Further, Republic Windows and Doors received more than $10.4 million in support from Chicago taxpayers in order to keep jobs in Chicago through 2019. In October, the company’s leaders had shared a timeline with the bank for closing the factory, but never mentioned a word to workers. Meanwhile, the wife of the CEO purchased a similar manufacturing plant in Iowa and the Chicago workers noted that equipment and inventory was being moved out of their plant.
On December 5, two days before Arise Chicago demonstrated with the Republic Windows Workers outside the Bank of America, the workers announced that they would occupy their factory, with millions of dollars of inventory and machinery still in the plant. With less than 15-hours notice, over 250 supporters joined the Arise Chicago-sponsored prayer rally outside the plant the next day.
Workers and their supporters held signs pointedly saying to the Bank of America: “You Got Bailed Out, We Got Sold Out.” National media, including CNN, MSNBC, Time, and the New York Times, swarmed the factory for hourly updates. Arise Chicago organized daily prayer rallies, politicians lined up to support the workers, and the city, county, and state governments threatened to cease doing business with the Bank of America.

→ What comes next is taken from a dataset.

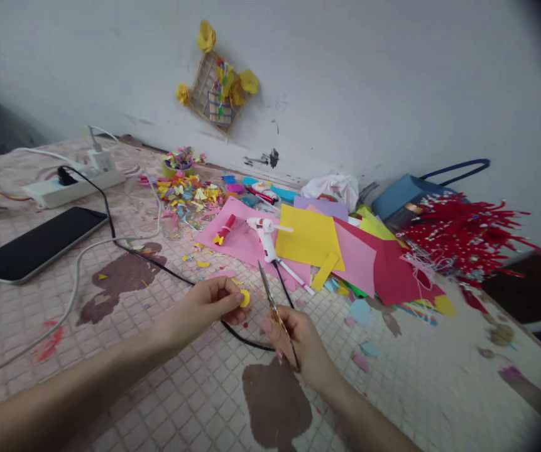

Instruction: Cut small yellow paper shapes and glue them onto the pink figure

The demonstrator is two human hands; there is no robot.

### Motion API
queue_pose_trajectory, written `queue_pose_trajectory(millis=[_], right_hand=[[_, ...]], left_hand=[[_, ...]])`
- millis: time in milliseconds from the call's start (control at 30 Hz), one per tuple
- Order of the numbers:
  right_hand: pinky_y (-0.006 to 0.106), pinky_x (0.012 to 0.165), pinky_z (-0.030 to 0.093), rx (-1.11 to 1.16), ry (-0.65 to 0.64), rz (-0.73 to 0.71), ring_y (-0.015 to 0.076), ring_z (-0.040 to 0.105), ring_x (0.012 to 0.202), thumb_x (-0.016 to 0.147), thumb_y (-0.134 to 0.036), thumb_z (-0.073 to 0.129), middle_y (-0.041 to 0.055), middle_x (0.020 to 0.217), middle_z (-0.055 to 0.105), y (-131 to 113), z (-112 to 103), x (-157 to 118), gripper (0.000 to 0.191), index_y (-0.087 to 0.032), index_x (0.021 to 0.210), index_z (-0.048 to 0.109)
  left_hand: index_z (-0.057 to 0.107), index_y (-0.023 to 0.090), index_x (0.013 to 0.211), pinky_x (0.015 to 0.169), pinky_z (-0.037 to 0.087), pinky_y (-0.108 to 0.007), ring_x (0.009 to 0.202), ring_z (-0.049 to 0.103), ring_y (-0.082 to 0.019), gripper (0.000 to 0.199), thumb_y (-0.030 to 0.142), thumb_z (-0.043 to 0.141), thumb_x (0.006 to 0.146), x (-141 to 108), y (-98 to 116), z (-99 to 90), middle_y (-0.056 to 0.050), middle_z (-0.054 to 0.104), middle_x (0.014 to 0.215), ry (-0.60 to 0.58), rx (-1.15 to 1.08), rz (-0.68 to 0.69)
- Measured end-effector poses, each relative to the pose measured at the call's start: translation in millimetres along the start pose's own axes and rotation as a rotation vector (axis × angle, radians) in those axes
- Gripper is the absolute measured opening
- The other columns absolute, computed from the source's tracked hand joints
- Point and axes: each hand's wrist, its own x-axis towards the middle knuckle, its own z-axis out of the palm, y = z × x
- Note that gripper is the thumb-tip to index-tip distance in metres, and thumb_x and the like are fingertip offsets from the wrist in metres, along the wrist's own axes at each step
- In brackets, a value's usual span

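Already, cut paper bits (193, 193) lie heaped upper left of centre, while below centre the left hand (218, 298) pinches a yellow piece (245, 297), the right hand (301, 342) grips scissors (269, 294), and a larger yellow sheet (305, 235) apparently remains for cutting.

From left hand (219, 300): desk (195, 402) free toward 6 o'clock; black cable (247, 341) blocks 5, scissors (266, 284) 3, glue gun (267, 242) 1.
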Motion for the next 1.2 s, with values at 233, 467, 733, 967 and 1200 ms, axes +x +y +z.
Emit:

In town for a scheduled meeting, IWJ’s board of directors joined Arise Chicago for the December 9 prayer rally. It was an especially poignant moment for the workers, as the national media turned their attention that morning to the scandal surrounding Illinois governor Rod Blagojevich, leaving the workers to feel abandoned and vulnerable. The arrival of the clergy reassured them. After the outside rally with hundreds, about two-dozen clergy entered the plant for private prayer with the workers and their families. One IWJ board member later reported, “I haven’t felt anything like that since the Civil Rights Movement.”
After occupying the plant for six days, Republic workers were offered a full $1.75 million settlement. Four days later Arise Chicago hosted the workers’ victory celebration with a dinner, slide show, music, and a program with top union, political, and community leaders from across the city.
“It has been said that God created the world in six days,” reflected Rev. C.J. Hawking, the Executive Director of Arise Chicago. “These workers, too, have created history and inspiration in just six days.”
The Republic workers have since gone on a national “Resistance and Recovery” tour to tell their story, seek support for their bid to keep the factory open, and meet other workers impacted by the economic crisis. A “Live Book” project chronicling their struggle can be found at http://mhpbooks.com/mobylives/?cat=27.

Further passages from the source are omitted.